Tuesday, September 29, 2020

Live or Die

Planes and Surgery....those two events always prompt me to assess my life in grave and serious ways. 


I really hate heights, much less hurtling through space in a little metal tube. Everybody around me looks cool and collected, bored even. They don't want me chatting them up, I've found. My kids have informed me that it is simply not done these days. I beg to differ. My whole life has been interesting because of all the wonderful, intriguing strangers I've met, who've been happy to tell me their life stories and birth experiences. Even if they are reluctant to talk at first, they usually end up spilling the beans on their innermost secrets. Occasionally, however, you just can't crack open those tough ones and I'm relegated to silence and my own thoughts of how I'm soon going to die in a fiery plane crash. And then there's trying to squeeze my abundant frame into the smallest possible space, trying not to lop over onto the other passengers. By the time I arrive at my destination, I have heartburn and muscle spasms. This is not fun.

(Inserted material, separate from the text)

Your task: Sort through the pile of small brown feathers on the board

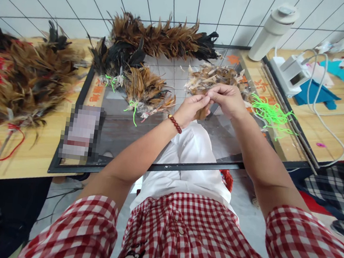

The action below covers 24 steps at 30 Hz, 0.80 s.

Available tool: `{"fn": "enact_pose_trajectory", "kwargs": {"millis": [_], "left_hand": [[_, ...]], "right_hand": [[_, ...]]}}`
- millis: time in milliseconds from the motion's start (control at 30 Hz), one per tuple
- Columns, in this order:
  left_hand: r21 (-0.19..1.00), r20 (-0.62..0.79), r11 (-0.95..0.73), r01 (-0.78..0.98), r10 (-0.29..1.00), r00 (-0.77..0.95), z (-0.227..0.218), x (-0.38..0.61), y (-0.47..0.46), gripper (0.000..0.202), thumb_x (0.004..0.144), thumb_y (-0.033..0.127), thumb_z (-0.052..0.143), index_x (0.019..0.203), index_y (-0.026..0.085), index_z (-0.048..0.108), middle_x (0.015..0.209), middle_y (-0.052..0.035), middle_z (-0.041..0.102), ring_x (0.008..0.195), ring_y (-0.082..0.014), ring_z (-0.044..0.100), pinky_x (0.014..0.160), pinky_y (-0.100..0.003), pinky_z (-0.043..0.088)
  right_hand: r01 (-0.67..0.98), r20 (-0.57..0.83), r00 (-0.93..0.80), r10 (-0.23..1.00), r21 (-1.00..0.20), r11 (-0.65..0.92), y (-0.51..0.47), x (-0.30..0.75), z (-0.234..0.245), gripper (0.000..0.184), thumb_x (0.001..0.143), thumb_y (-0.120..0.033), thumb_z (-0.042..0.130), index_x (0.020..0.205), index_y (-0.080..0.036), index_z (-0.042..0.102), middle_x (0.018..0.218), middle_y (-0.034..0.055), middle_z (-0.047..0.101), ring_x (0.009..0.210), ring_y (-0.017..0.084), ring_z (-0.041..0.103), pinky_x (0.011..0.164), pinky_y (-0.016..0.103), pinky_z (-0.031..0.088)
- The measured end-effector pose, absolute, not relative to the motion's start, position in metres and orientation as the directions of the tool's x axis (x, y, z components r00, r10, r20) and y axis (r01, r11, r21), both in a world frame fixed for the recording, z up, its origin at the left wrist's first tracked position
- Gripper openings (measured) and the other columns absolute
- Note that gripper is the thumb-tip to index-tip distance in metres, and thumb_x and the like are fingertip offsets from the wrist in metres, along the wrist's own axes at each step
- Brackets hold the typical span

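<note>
My left hand and my right hand meet above the glass tabletop, thumbs and fingertips pinched close together. Brown feathers hang below my left fingers, which are closed on them. What my right fingertips pinch is too small and covered to make out. Just behind the hands lies a loose pile of pale and brown feathers. To their left rests a brown feather bundle with a green tie. Right of my right hand is a heap of bright green strings.
A long row of brown and black feathers lies along the tiled wall. A feather duster is on the left, beside a blurred phone-like object. A white bottle, power adapters and cables stand at right.
</note>
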<state>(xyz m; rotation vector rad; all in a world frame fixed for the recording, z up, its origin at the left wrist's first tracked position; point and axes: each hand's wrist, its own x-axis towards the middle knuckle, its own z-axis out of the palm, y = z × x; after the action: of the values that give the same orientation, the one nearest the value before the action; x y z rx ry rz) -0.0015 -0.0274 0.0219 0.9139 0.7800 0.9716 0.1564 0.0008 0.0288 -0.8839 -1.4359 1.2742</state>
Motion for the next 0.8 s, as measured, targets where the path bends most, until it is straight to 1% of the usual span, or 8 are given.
{"fn": "enact_pose_trajectory", "kwargs": {"millis": [133, 200, 267, 467, 533, 600, 700, 800], "left_hand": [[0.916, -0.147, 0.231, -0.327, 0.954, 0.261, 0.015, 0.0, -0.025, 0.039, 0.093, 0.05, 0.081, 0.077, 0.019, 0.063, 0.055, 0.0049, 0.057, 0.05, -0.007, 0.057, 0.053, -0.018, 0.045], [0.909, -0.167, 0.237, -0.343, 0.961, 0.222, 0.015, 0.0, -0.023, 0.038, 0.095, 0.048, 0.079, 0.076, 0.019, 0.062, 0.055, 0.005, 0.057, 0.049, -0.0068, 0.056, 0.054, -0.018, 0.046], [0.903, -0.187, 0.247, -0.352, 0.963, 0.196, 0.017, -0.001, -0.023, 0.037, 0.096, 0.045, 0.078, 0.076, 0.019, 0.062, 0.055, 0.0047, 0.057, 0.049, -0.0066, 0.055, 0.054, -0.018, 0.045], [0.9, -0.214, 0.273, -0.34, 0.956, 0.2, 0.022, -0.003, -0.024, 0.035, 0.094, 0.044, 0.081, 0.077, 0.019, 0.063, 0.055, 0.0046, 0.058, 0.05, -0.007, 0.056, 0.052, -0.017, 0.043], [0.897, -0.213, 0.278, -0.343, 0.953, 0.214, 0.021, -0.002, -0.025, 0.034, 0.094, 0.044, 0.08, 0.077, 0.019, 0.064, 0.055, 0.0044, 0.058, 0.05, -0.0072, 0.056, 0.052, -0.017, 0.043], [0.886, -0.226, 0.29, -0.361, 0.951, 0.209, 0.02, -0.001, -0.024, 0.033, 0.095, 0.044, 0.079, 0.08, 0.018, 0.065, 0.055, 0.0043, 0.058, 0.05, -0.0076, 0.057, 0.052, -0.018, 0.043], [0.852, -0.267, 0.308, -0.423, 0.951, 0.155, 0.018, 0.001, -0.021, 0.03, 0.096, 0.046, 0.078, 0.086, 0.019, 0.068, 0.056, 0.0052, 0.056, 0.051, -0.0085, 0.059, 0.055, -0.019, 0.048], [0.826, -0.278, 0.302, -0.476, 0.953, 0.121, 0.016, 0.001, -0.019, 0.027, 0.097, 0.043, 0.077, 0.089, 0.018, 0.069, 0.058, 0.0045, 0.059, 0.056, -0.0097, 0.065, 0.062, -0.021, 0.054]], "right_hand": [[-0.088, 0.155, -0.264, 0.952, -0.987, 0.136, 0.007, 0.16, 0.024, 0.061, 0.064, -0.077, 0.095, 0.079, -0.021, 0.075, 0.063, -0.0029, 0.062, 0.055, 0.009, 0.052, 0.052, 0.025, 0.045], [-0.075, 0.173, -0.225, 0.959, -0.984, 0.16, 0.012, 0.162, 0.021, 0.06, 0.067, -0.076, 0.094, 0.087, -0.023, 0.076, 0.066, -0.004, 0.062, 0.055, 0.009, 0.049, 0.051, 0.025, 0.043], [-0.067, 0.218, -0.175, 0.96, -0.975, 0.21, 0.015, 0.164, 0.019, 0.058, 0.065, -0.072, 0.097, 0.091, -0.024, 0.076, 0.069, -0.0044, 0.063, 0.056, 0.009, 0.049, 0.052, 0.025, 0.042], [-0.09, 0.3, -0.129, 0.945, -0.953, 0.29, 0.015, 0.159, 0.016, 0.061, 0.056, -0.069, 0.102, 0.085, -0.023, 0.074, 0.077, -0.0015, 0.068, 0.067, 0.012, 0.057, 0.059, 0.028, 0.047], [-0.081, 0.321, -0.131, 0.938, -0.947, 0.312, 0.015, 0.158, 0.016, 0.06, 0.058, -0.068, 0.101, 0.08, -0.022, 0.072, 0.074, -0.0018, 0.064, 0.066, 0.011, 0.055, 0.06, 0.028, 0.046], [-0.083, 0.348, -0.145, 0.926, -0.937, 0.339, 0.015, 0.16, 0.017, 0.058, 0.064, -0.07, 0.099, 0.076, -0.022, 0.069, 0.068, -0.0032, 0.058, 0.062, 0.01, 0.049, 0.059, 0.027, 0.044], [-0.11, 0.366, -0.206, 0.908, -0.93, 0.35, 0.012, 0.165, 0.024, 0.06, 0.071, -0.076, 0.092, 0.073, -0.023, 0.064, 0.065, -0.0036, 0.052, 0.06, 0.01, 0.046, 0.058, 0.027, 0.042], [-0.074, 0.334, -0.332, 0.882, -0.941, 0.329, 0.006, 0.166, 0.033, 0.065, 0.067, -0.08, 0.091, 0.07, -0.023, 0.061, 0.068, -0.0015, 0.057, 0.064, 0.013, 0.053, 0.064, 0.03, 0.048]]}}
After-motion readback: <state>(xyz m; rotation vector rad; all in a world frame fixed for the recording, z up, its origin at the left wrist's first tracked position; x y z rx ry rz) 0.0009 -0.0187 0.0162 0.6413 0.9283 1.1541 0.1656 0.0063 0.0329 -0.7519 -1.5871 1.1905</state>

And then there's the subject of surgery. I had a major one this last week, with a very large incision from hip to hip. I spent the days and weeks before it, pondering life and death and the end of civilization as we know it. I have found the best way to go under the knife is to be ready to die. Go ahead and go there. Make peace with all, spend time in the scriptures, pray a lot, confess my sins, have a clear view of my place with God, and then surrender to that anesthesia. I'm always surprised when I wake up. Then comes the pain and I wonder what in the heck I did this for. I was planning on death, not misery and suffering and learning how to go to the bathroom again. I have no right to complain -- my dear husband is the best nurse in the world and he took off a week to care for me. He's a much better physical caregiver than I. He thinks about things like a cool washcloth on the forehead, a fresh cup of icewater, putting meds on an actual schedule (rather than my random plan of waiting until I'm screaming in pain to take something). It's been a sweet week of spending time with him, though closings and real estate wait for no one, so he's helped me with that too.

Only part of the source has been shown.